#### Dataset section:
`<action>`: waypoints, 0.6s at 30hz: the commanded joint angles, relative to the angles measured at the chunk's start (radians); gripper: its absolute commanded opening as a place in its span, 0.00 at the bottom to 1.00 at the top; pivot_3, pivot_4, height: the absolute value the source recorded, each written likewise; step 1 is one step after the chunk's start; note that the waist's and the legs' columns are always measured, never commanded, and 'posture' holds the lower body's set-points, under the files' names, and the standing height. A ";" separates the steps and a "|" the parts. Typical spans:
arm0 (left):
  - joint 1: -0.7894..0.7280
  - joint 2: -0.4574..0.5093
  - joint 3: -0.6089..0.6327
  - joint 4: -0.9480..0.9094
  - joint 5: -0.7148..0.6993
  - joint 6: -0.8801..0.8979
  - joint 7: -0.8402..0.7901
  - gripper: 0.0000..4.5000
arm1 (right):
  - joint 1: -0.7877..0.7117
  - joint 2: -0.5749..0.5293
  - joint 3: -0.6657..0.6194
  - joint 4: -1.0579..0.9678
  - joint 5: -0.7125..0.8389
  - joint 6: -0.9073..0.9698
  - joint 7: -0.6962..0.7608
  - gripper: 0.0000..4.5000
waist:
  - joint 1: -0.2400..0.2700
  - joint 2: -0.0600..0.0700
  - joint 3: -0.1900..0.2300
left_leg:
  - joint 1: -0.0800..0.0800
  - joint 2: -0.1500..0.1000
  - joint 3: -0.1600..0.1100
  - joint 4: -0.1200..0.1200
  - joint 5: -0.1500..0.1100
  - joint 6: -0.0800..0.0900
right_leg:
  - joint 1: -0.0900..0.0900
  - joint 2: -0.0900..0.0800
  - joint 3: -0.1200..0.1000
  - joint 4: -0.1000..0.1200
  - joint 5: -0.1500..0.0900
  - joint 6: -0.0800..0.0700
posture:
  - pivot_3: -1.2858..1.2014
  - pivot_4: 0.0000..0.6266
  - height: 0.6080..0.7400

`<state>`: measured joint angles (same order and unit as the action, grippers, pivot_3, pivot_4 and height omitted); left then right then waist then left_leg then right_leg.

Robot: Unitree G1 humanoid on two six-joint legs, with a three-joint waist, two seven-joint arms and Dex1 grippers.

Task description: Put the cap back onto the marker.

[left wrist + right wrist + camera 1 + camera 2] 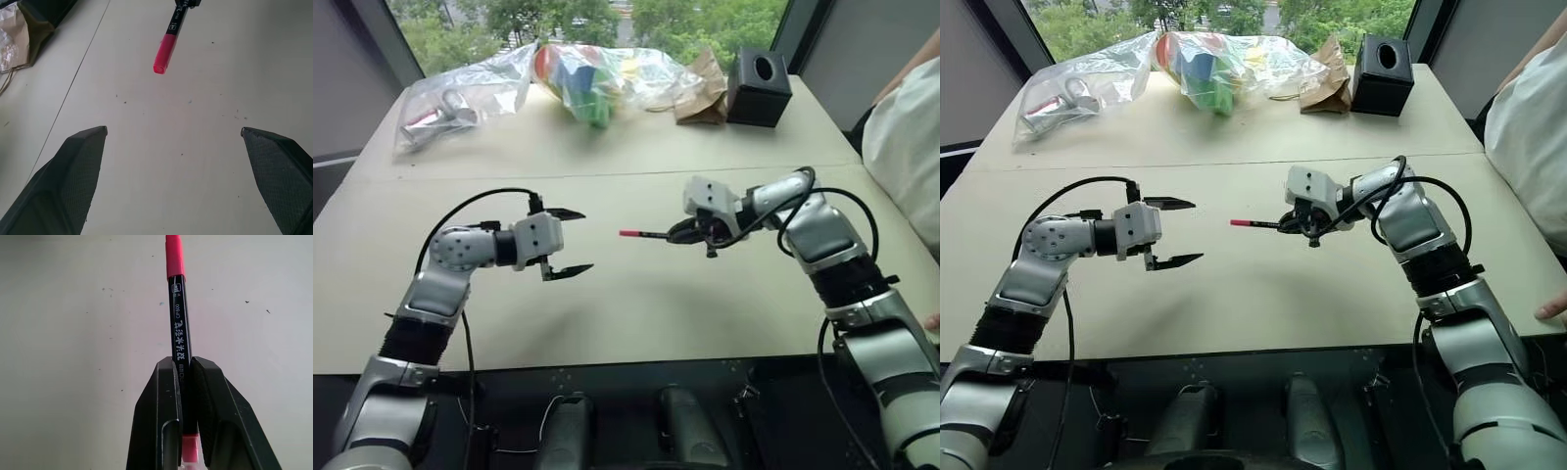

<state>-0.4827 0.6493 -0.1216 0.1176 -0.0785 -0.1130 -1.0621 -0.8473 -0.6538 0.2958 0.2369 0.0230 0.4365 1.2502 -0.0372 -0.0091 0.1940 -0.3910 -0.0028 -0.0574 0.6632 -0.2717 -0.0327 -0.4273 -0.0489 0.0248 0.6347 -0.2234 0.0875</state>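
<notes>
My right gripper [682, 233] is shut on the black marker [179, 338], holding it roughly level above the beige table [636, 313]. The marker's free end points toward my left gripper [583, 240]. The bright red cap [164, 53] sits on that free end, in line with the black barrel. A second pinkish-red bit shows behind the right fingers [159, 401]. My left gripper hangs a short way off from the cap, jaws wide open with nothing between its fingers [78, 166].
At the table's far side lie clear plastic bags [607, 73] of colourful items, a brown paper bag [703, 93] and a black box [759, 88]. A person's white sleeve [906, 137] is at the right edge, with a hand [1553, 308] near the table.
</notes>
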 commanded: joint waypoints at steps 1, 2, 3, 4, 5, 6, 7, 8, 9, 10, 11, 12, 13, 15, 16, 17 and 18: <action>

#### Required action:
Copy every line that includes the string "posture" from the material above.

#### Solution:
`<action>`: waypoints, 0.6s at 30hz: the commanded joint angles, relative to the angles measured at the chunk's start (radians); gripper: its absolute commanded opening as a place in its span, 0.00 at the bottom to 1.00 at the top; pivot_3, pivot_4, height: the absolute value the source recorded, each written likewise; step 1 is one step after the chunk's start; note that the waist's and the legs' columns are always measured, never commanded, and 'posture' holds the lower body's set-points, under the files' names, and the standing height. A ";" separates the steps and a "|" the parts. Typical spans:
posture:

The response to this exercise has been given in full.